Start of LISTED ENTRIES
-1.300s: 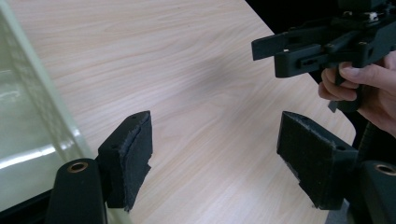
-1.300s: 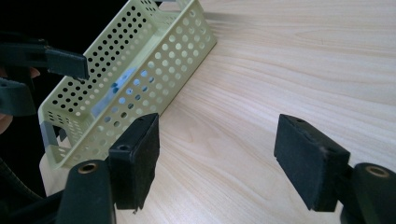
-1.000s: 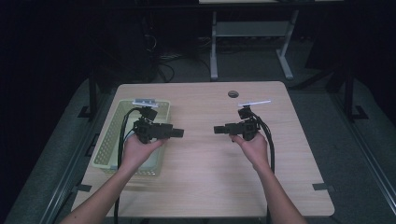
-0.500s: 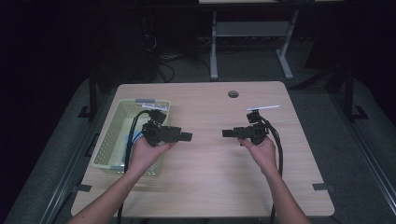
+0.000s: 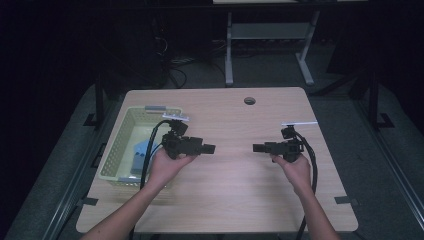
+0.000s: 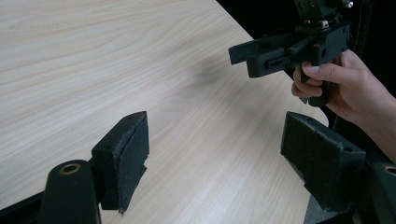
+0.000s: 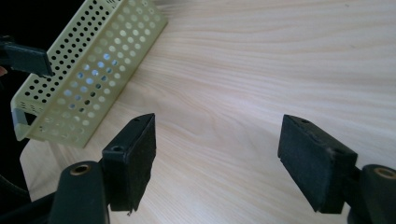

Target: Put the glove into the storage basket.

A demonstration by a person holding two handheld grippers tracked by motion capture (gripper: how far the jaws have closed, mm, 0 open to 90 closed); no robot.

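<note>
The basket [image 5: 118, 150] is a pale yellow-green plastic tray with perforated walls and grey handle clips on its short ends. It sits upright at about 9 o'clock on the worktop [image 5: 235, 200], along the left edge, its long side running toward 12 o'clock. A light blue block [image 5: 140, 154] lies flat on its floor, toward the near end. In the right gripper view the basket [image 7: 88, 70] shows its hole-punched long wall, blue glimpsed through the holes, and its bottom edge resting on the wood.
</note>
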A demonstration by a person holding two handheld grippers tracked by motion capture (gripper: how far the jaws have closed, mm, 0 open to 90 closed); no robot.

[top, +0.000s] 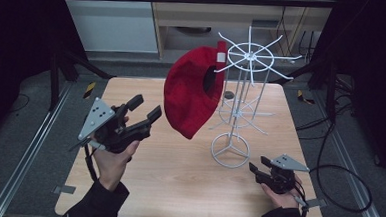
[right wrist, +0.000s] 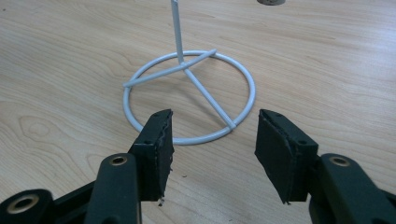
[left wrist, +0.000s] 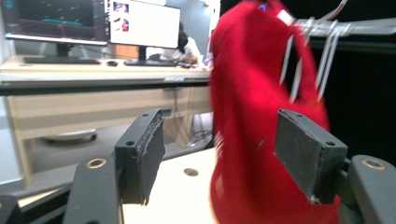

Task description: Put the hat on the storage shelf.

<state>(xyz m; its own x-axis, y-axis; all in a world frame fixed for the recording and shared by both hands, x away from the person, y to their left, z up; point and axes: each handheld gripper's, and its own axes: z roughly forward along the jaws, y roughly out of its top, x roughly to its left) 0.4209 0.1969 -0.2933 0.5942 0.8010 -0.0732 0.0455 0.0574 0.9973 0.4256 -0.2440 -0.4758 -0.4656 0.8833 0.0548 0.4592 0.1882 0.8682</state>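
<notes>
While the red cap hangs free on the rack, these lines judge how it will handle.

Cap: the red cap hangs from an upper arm of the white wire rack, crown at 9 o'clock of the pole, brim pointing down toward the surface. In the left gripper view the cap looks blurred, so it may be swinging.

Weight: probably light; a thin wire arm carries it without visible sag.

Stiffness: soft cloth crown that should fold under a pinch; the brim looks stiffer and likely holds its shape.

Grip: cloth is unlikely to slip against the rough pads.

Where to hold: the brim, or the lower edge of the crown at 6 o'clock, well away from the wires. The back strap, looped over the arm at 12 o'clock, is the part that must lift clear.

Left gripper: the left gripper is raised, jaws spread, at 9 o'clock of the cap and apart from it, holding nothing.

Right gripper: the right gripper sits low near the surface, jaws spread and empty, at 4 o'clock of the rack's ring base, just short of it.

Risk: the rack looks light and top-heavy; a sideways tug on the cap could tip it, so steadying the base seems wise.
</notes>
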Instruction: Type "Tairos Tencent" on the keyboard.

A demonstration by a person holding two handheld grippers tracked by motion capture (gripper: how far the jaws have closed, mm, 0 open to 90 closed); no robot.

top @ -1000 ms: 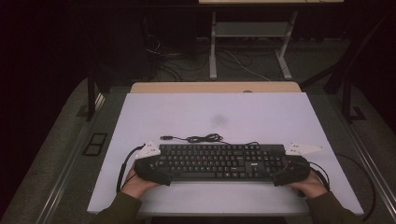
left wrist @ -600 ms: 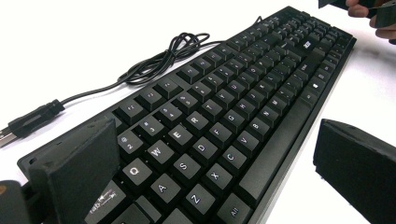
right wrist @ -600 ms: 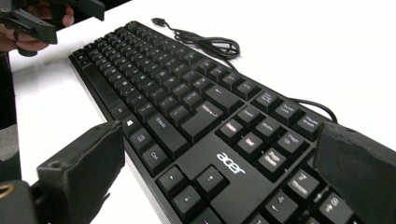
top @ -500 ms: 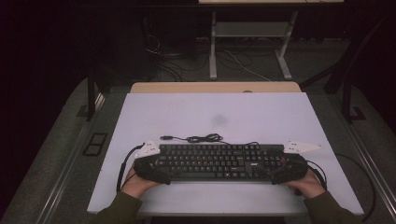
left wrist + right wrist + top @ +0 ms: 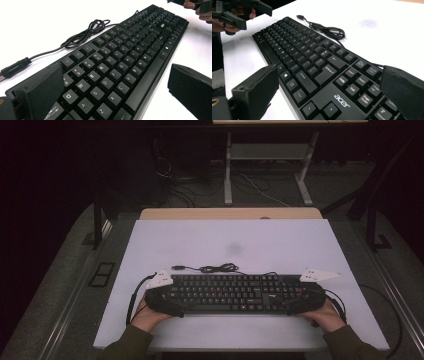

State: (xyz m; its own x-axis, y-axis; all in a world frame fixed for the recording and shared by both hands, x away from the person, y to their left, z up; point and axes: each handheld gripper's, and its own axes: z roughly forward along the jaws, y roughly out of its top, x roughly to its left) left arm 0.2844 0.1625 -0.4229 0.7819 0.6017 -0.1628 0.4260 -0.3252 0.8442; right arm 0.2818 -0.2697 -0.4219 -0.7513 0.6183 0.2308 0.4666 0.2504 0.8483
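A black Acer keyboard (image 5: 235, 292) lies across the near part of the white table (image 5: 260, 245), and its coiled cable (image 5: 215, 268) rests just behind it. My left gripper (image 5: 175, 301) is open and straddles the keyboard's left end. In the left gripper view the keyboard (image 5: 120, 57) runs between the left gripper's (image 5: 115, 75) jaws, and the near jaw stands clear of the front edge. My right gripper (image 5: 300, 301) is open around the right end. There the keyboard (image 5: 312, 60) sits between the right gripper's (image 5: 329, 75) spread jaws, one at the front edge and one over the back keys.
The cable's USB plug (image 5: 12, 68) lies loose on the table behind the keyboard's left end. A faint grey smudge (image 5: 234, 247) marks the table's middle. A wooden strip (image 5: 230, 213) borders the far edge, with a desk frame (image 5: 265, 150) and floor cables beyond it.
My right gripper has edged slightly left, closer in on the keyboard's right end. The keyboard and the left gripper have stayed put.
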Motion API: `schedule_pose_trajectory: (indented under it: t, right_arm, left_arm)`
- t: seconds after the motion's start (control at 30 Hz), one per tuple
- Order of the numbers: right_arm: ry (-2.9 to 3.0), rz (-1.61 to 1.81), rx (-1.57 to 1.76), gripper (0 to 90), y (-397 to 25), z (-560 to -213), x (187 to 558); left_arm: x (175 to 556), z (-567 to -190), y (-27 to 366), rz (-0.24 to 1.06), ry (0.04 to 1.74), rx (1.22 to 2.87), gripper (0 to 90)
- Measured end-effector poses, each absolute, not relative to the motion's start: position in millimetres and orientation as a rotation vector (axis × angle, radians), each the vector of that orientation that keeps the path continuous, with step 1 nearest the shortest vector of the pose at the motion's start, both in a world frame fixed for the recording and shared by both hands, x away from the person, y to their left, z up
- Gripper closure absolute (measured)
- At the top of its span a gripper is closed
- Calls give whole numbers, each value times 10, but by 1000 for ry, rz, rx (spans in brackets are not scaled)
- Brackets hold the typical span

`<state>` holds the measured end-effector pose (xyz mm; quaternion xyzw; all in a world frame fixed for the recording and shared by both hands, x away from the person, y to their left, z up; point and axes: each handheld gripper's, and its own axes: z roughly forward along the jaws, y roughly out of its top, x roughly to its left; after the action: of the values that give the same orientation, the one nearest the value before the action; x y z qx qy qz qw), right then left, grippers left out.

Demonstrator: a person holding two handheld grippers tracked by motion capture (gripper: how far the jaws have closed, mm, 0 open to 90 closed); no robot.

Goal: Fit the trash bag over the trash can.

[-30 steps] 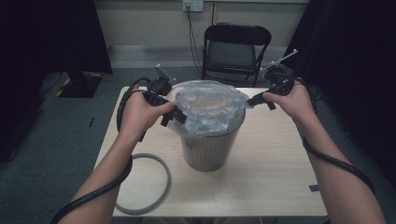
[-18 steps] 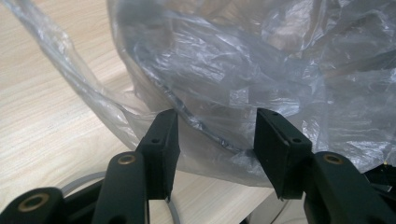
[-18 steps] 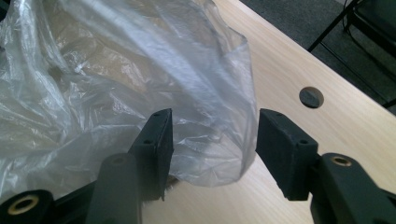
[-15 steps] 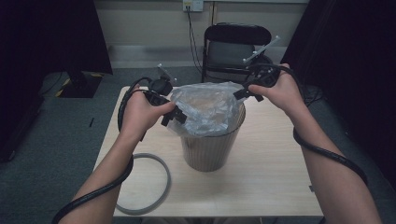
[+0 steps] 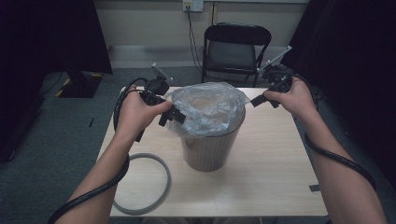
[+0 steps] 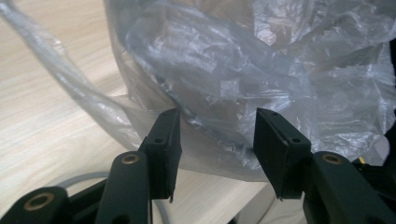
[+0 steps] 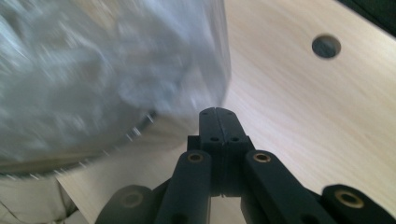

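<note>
Plastic bag [image 7: 107, 70] is motion-blurred in the right gripper view. Bin [image 5: 210, 149] interior is veiled by the bag. Grey ring [image 5: 159, 186] overhangs the tabletop's left edge.

Clear, milky-grey plastic bag [image 5: 210, 105] — crinkled, catching white glints — over a beige bin [image 5: 210, 149] with faint vertical ribbing. The table [image 5: 275, 163] is pale wood with fine, straight grain; at 7 o'clock from the bin lies a grey ring [image 5: 161, 182]. Both grippers are matt black: the left gripper [image 6: 217, 140] shows brass-coloured pivot pins in its own view, and the right gripper [image 7: 218, 122] shows the same brassy pins. Black cables trail from each. At 12 o'clock, a black folding chair [image 5: 236, 46] against a cream wall — the floor is dark grey-green carpet. At 10 o'clock on the floor, a yellow-and-black striped patch [image 5: 63, 88].
</note>
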<state>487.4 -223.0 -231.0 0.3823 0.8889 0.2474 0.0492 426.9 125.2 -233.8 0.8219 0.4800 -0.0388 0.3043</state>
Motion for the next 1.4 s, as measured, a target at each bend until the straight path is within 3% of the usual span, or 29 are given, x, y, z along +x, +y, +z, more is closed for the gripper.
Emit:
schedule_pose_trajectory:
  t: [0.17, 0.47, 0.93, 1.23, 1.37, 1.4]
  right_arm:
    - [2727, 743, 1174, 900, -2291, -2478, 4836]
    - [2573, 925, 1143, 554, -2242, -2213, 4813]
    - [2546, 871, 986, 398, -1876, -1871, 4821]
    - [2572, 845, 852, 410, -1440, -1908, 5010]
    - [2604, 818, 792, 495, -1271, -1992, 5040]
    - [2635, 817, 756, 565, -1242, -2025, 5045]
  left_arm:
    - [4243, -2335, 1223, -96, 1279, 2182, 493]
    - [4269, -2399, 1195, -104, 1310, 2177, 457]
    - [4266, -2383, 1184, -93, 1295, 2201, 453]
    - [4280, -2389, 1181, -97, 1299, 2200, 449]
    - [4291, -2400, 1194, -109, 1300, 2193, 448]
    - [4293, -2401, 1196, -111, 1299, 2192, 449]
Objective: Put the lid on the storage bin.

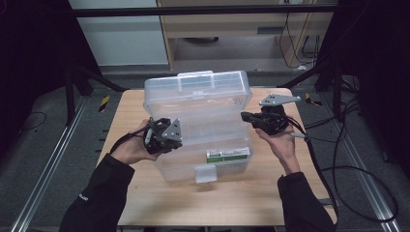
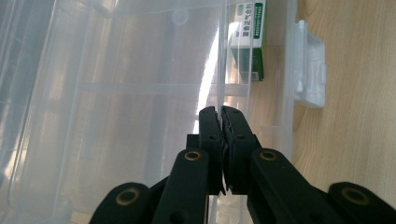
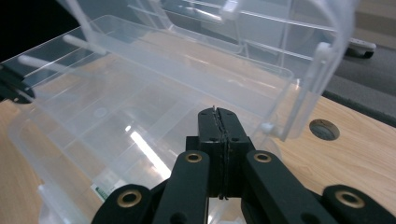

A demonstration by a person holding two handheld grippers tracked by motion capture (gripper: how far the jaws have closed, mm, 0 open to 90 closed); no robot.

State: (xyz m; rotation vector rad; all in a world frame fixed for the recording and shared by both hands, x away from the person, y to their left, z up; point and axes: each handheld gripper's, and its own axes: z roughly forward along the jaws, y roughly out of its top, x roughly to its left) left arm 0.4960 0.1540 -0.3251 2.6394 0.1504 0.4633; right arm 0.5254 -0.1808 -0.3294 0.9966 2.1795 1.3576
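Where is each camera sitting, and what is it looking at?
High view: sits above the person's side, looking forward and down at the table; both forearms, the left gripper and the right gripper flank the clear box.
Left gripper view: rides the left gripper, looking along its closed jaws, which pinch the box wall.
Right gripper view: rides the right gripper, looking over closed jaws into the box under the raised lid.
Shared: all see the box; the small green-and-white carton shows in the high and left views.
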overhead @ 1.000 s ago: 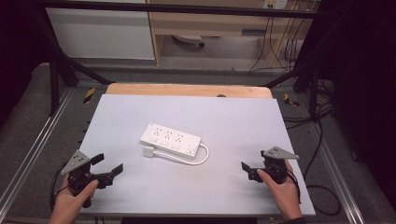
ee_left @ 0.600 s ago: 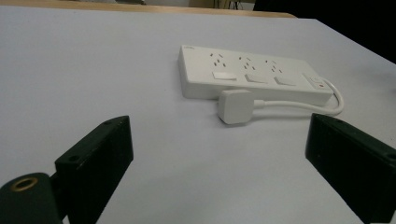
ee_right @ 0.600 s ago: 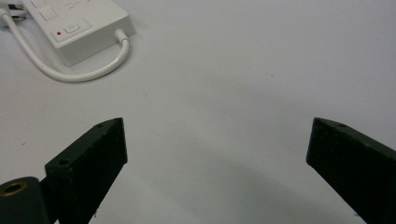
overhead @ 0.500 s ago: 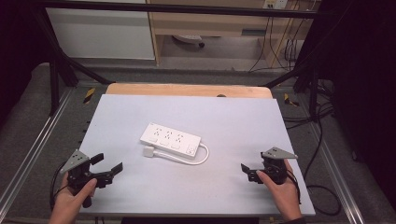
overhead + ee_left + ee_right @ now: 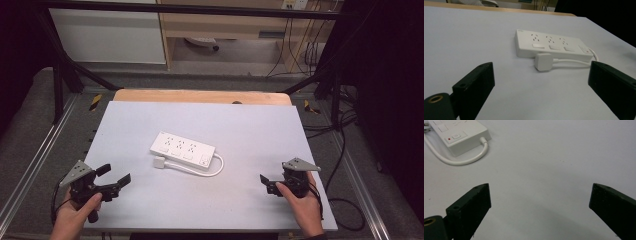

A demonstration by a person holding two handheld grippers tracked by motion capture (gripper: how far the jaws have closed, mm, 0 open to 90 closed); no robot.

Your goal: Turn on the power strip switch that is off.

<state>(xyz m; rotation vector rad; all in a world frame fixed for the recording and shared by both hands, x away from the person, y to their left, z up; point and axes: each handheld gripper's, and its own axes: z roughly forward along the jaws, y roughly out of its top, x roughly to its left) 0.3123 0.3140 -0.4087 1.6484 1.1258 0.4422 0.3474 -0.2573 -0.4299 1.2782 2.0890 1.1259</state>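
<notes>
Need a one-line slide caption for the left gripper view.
Open left tool facing a white power strip, its plug lying on the table in front.

A white three-outlet power strip (image 5: 182, 148) lies mid-table, its white cord (image 5: 207, 170) looped beside it. Two black two-jaw grippers — left (image 5: 116, 179), right (image 5: 266, 181) — sit near the front corners, jaws apart.

Your work surface is a table (image 5: 150, 125) with a pale grey top and a strip of bare wood along its far edge, at the upper middle of the high view. Lying flat on it, just left of centre, you have a white power strip (image 5: 182, 148), set at a slant. Its white cable (image 5: 212, 171) curls round from the strip's right end and runs back left along the near side, ending in a white plug (image 5: 159, 163) resting on the tabletop.
</notes>
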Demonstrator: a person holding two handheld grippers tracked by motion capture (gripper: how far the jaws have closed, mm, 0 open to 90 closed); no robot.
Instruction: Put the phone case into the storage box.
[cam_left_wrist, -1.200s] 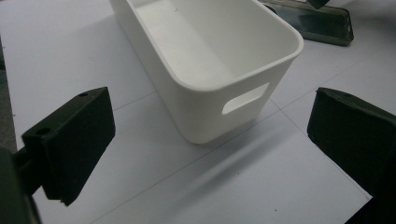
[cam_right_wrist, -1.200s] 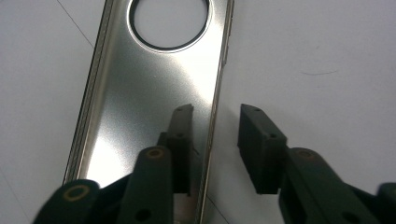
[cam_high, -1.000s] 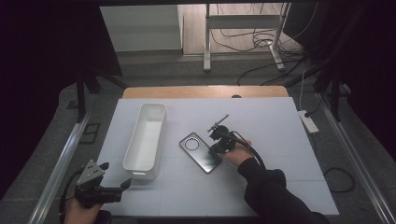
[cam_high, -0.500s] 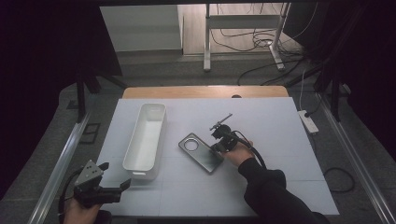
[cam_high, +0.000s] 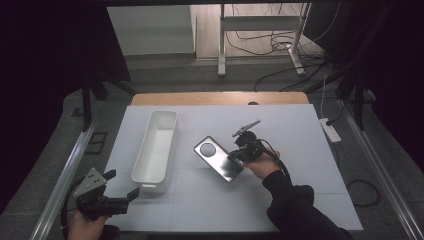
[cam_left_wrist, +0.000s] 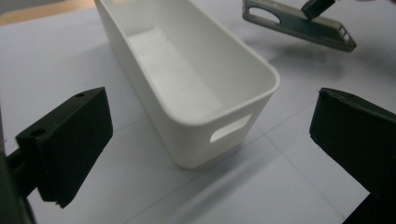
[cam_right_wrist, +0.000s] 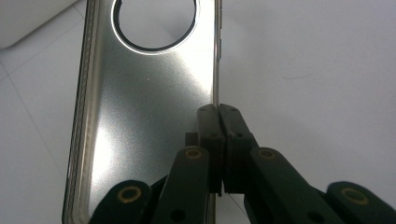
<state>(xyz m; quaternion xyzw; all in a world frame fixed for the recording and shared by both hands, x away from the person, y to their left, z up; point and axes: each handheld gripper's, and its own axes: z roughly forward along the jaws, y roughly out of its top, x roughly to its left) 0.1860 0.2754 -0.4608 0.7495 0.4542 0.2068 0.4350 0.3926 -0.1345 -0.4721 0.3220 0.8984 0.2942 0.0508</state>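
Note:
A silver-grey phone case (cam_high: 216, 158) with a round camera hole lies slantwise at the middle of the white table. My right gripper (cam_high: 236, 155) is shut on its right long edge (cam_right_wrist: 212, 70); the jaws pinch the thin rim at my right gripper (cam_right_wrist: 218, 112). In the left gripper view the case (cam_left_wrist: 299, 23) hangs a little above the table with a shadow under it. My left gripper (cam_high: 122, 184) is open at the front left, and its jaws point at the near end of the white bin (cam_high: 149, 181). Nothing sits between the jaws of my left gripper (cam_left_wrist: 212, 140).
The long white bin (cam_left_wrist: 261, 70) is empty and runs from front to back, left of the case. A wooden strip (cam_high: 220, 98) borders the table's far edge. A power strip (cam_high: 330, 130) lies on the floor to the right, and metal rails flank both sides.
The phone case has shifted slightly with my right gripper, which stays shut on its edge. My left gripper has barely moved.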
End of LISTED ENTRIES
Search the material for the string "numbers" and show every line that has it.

§ **WRITTEN SOLUTION**:
- Order of the numbers: right_arm: ry (-2.9 to 3.0), rz (-1.61 to 1.81), rx (-1.57 to 1.76), gripper (0 to 90), y (-397 to 25), z (-560 to -213), x (187 to 558); left_arm: x (175 to 556), z (-567 to -190), y (-27 to 366), rz (-0.24 to 1.06), ry (0.04 to 1.74), rx (1.22 to 2.87), gripper (0 to 90)
- Calls give whole numbers, each value times 10, but by 1000 for ry, rz, rx (spans in brackets are not scaled)

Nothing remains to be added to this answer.